PROBLEM REQUIREMENTS | Please repeat each line below exactly, with no images in the copy.

=====

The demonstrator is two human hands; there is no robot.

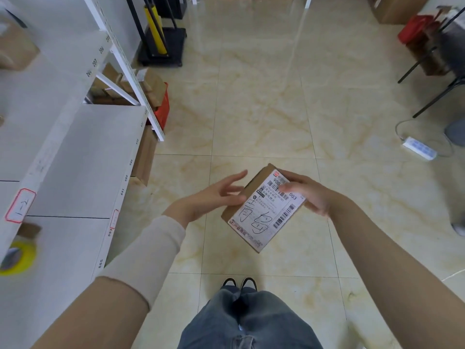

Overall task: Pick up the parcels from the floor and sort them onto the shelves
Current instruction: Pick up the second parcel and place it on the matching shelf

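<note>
A small brown cardboard parcel point(256, 217) with a white shipping label, barcodes and black handwriting is held in the air over the tiled floor. My right hand point(310, 195) grips its far right edge, thumb lying across the label. My left hand point(214, 197) is at the parcel's left side with fingers spread, fingertips close to or just touching the box edge. White metal shelves point(83, 157) with numbered front edges stand to my left.
A yellow tape roll point(17, 258) lies on the near shelf. Cardboard boxes and a red crate point(163, 107) sit under the shelves. A black trolley point(163, 46) stands farther back. A white power strip point(419, 148) and chair legs are on the right.
</note>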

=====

EXERCISE RESULT |
The demonstrator is two human hands; there is no robot.


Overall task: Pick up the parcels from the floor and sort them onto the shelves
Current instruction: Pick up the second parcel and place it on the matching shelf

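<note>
A small brown cardboard parcel point(256, 217) with a white shipping label, barcodes and black handwriting is held in the air over the tiled floor. My right hand point(310, 195) grips its far right edge, thumb lying across the label. My left hand point(214, 197) is at the parcel's left side with fingers spread, fingertips close to or just touching the box edge. White metal shelves point(83, 157) with numbered front edges stand to my left.
A yellow tape roll point(17, 258) lies on the near shelf. Cardboard boxes and a red crate point(163, 107) sit under the shelves. A black trolley point(163, 46) stands farther back. A white power strip point(419, 148) and chair legs are on the right.
</note>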

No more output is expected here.